Research article

Finding sequence motifs with Bayesian models incorporating positional information: an application to transcription factor binding sites

Nak-Kyeong Kim , Kannan Tharakaraman , Leonardo Mariño-Ramírez and John L Spouge

National Center for Biotechnology Information, National Library of Medicine, National Institutes of Health, Bethesda, Maryland 20894, USA

author email corresponding author email

BMC Bioinformatics 2008, 9:262doi:10.1186/1471-2105-9-262

Published:	4 June 2008

Abstract

Background

Biologically active sequence motifs often have positional preferences with respect to a genomic landmark. For example, many known transcription factor binding sites (TFBSs) occur within an interval [-300, 0] bases upstream of a transcription start site (TSS). Although some programs for identifying sequence motifs exploit positional information, most of them model it only implicitly and with ad hoc methods, making them unsuitable for general motif searches.

Results

A-GLAM, a user-friendly computer program for identifying sequence motifs, now incorporates a Bayesian model systematically combining sequence and positional information. A-GLAM's predictions with and without positional information were compared on two human TFBS datasets, each containing sequences corresponding to the interval [-2000, 0] bases upstream of a known TSS. A rigorous statistical analysis showed that positional information significantly improved the prediction of sequence motifs, and an extensive cross-validation study showed that A-GLAM's model was robust against mild misspecification of its parameters.
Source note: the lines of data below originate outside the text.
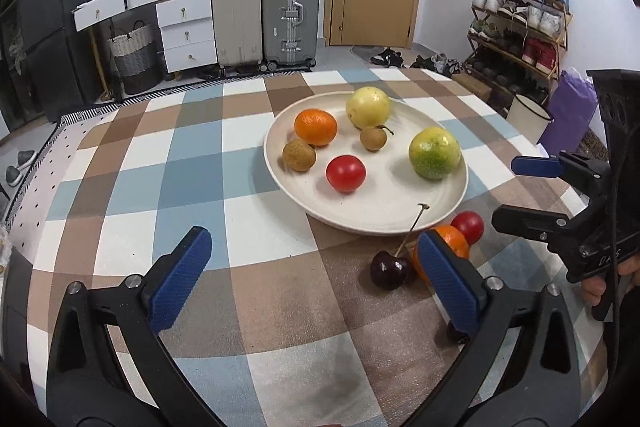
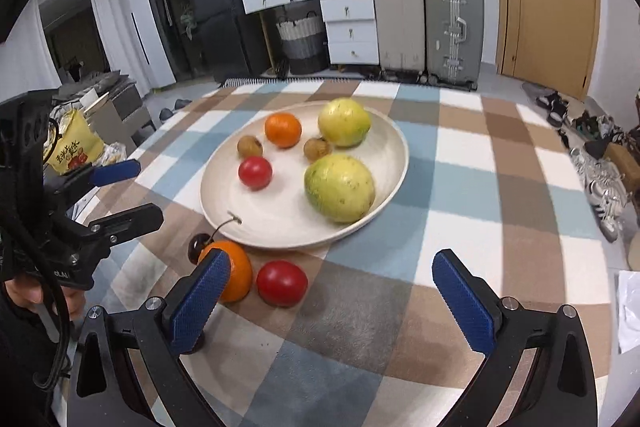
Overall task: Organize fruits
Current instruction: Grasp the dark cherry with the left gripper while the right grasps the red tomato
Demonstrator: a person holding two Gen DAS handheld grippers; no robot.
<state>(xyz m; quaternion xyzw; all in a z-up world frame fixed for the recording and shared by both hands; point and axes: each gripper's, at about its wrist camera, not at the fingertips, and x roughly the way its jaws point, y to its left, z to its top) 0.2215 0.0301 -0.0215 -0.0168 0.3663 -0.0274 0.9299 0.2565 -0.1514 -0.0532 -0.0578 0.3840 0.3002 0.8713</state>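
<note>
Both claws wide apart, empty. I'd worry my left gripper (image 1: 316, 279) nudges the cherry (image 1: 390, 270), lower right, rolling it into the orange (image 1: 456, 241); right gripper (image 2: 340, 301) is empty too.

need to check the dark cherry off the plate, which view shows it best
Left wrist view: the dark round cherry with its long stem lies fully visible on the checked cloth. In the right wrist view the loose orange hides most of it.

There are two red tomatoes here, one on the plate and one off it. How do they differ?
The plate tomato lies inside the white plate, standing apart from the other fruit there. The table tomato lies on the checked cloth just outside the plate's near rim, right beside an orange with a dark cherry nearby. Both are round, smooth, glossy red and look alike in size; no claw touches either.
</note>
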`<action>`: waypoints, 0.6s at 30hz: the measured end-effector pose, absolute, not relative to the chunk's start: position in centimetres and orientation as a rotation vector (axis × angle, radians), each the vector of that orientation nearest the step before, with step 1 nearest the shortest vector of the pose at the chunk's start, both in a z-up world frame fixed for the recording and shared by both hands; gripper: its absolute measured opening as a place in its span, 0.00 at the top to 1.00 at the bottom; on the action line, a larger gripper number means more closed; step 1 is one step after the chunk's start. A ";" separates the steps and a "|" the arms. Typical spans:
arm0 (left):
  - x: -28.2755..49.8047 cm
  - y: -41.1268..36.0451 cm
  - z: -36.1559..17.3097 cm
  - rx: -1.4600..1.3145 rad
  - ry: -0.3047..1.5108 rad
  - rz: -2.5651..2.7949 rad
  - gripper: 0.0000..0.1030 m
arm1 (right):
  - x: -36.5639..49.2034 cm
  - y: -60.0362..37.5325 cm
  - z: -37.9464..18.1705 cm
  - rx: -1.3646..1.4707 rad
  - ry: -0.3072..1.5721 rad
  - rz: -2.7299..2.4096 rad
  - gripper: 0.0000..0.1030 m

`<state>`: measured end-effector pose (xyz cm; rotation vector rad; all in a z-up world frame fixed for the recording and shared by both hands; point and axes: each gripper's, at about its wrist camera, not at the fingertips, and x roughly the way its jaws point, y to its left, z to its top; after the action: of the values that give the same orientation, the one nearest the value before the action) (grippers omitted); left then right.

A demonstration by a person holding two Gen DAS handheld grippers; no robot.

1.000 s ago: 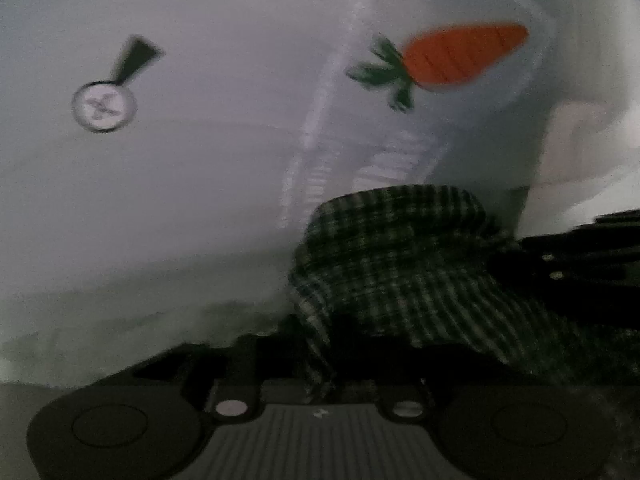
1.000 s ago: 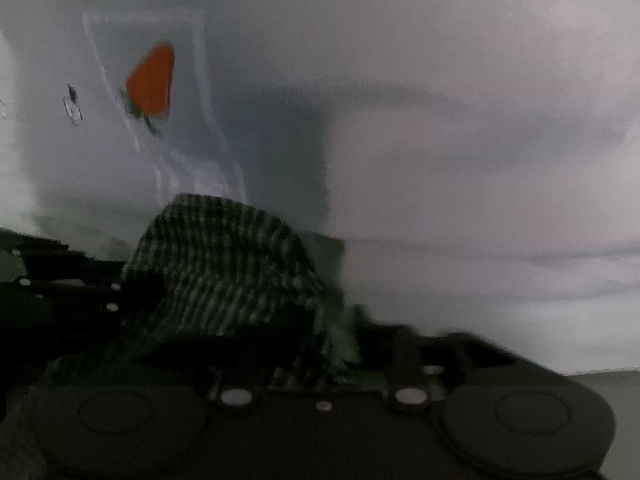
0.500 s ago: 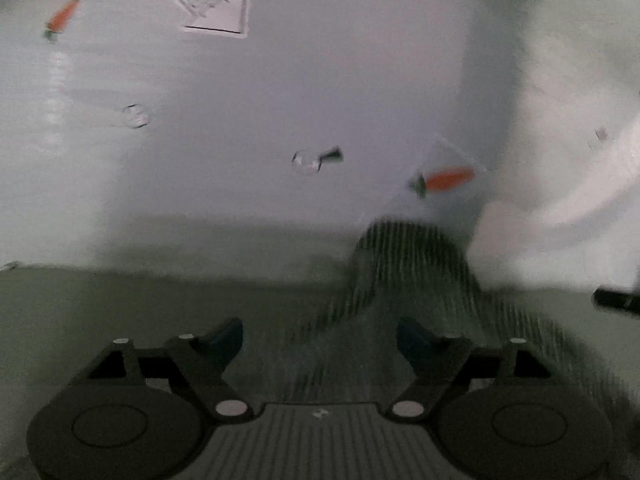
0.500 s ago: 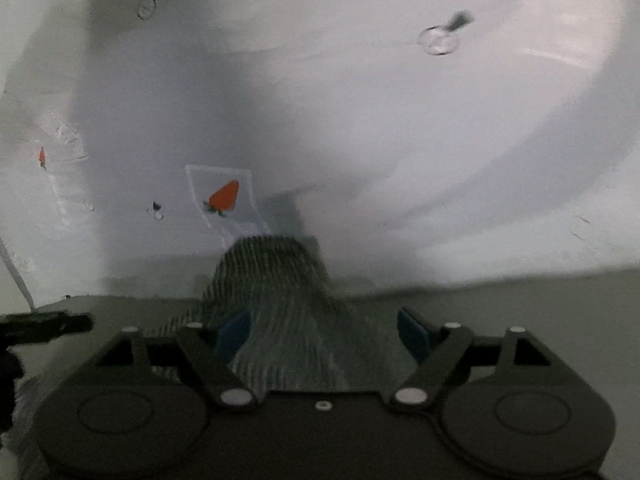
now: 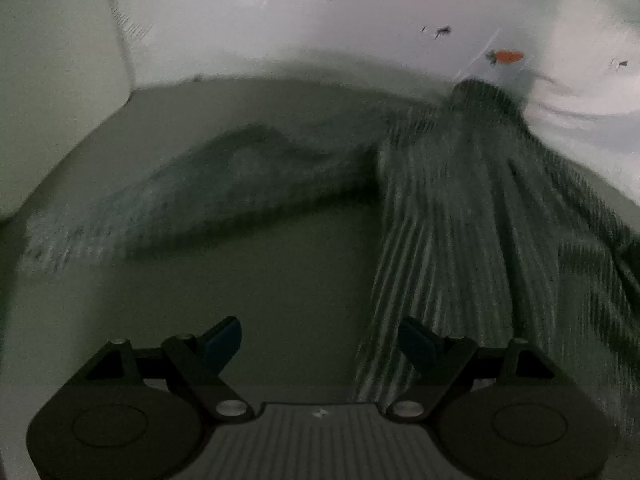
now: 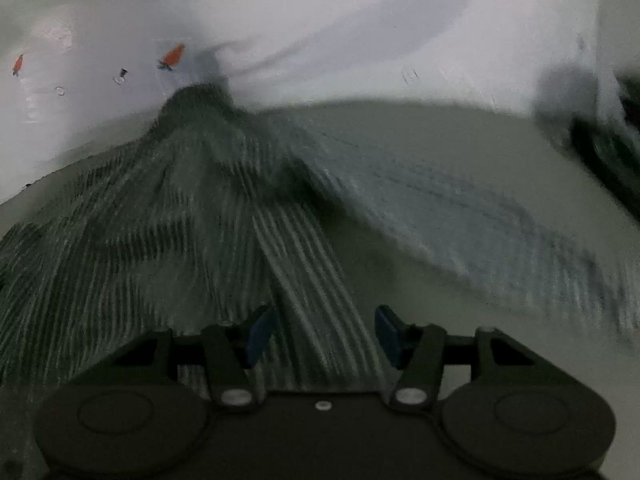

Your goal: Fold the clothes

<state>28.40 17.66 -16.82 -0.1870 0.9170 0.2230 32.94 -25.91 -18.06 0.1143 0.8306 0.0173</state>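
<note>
— Where's the shirt (image 5: pixel 460 208) now?

— Flat on the grey surface (image 5: pixel 280 280), spread lengthwise. Its far end reaches up to the white sheet (image 5: pixel 360 20), the one printed with little carrots (image 5: pixel 507 56). It's checked, dark green and white, though the pictures are blurred into streaks.

— Sleeves?

— One sleeve (image 5: pixel 192 200) lies out to the side in the left claw's view. In the right claw's view the other sleeve (image 6: pixel 460 216) stretches off the opposite way. Neither is folded in, as far as I can make out.

— And the claws, are they holding anything?

— The left claw (image 5: pixel 320 344) is wide apart and empty. Bare surface shows between its fingers, and the shirt's edge runs just under the finger (image 5: pixel 416 344) nearer the cloth. No grip there.

— The right one?

— The right claw (image 6: pixel 322 336) stands over the cloth with its jaws closing. The fabric shows between its blue pads (image 6: pixel 260 332), but I don't see them pressing on it. I'd call it unclamped for now.

— So how far along are we?

— Early, by my reckoning. The shirt looks laid out and roughly flattened, which is the groundwork. No fold is visible in it anywhere. Both sleeves have to come in, then the body needs folding over. There are ridges down the middle too, so it may want smoothing first.

— What's that dark shape far right?

— In the right claw's view? Too blurred; I can't tell.
</note>
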 end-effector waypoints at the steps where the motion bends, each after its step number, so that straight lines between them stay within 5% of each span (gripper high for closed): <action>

As expected, when sequences in the datasets were successively truncated to the intervals [-1000, 0], [-500, 0] and [-250, 0], positional information aided motif prediction less and less, but never hurt it significantly.

Conclusion

Although sequence truncation is a viable strategy when searching for biologically active motifs with a positional preference, a probabilistic model (used reasonably) generally provides a superior and more robust strategy, particularly when the sequence motifs' positional preferences are not well characterized.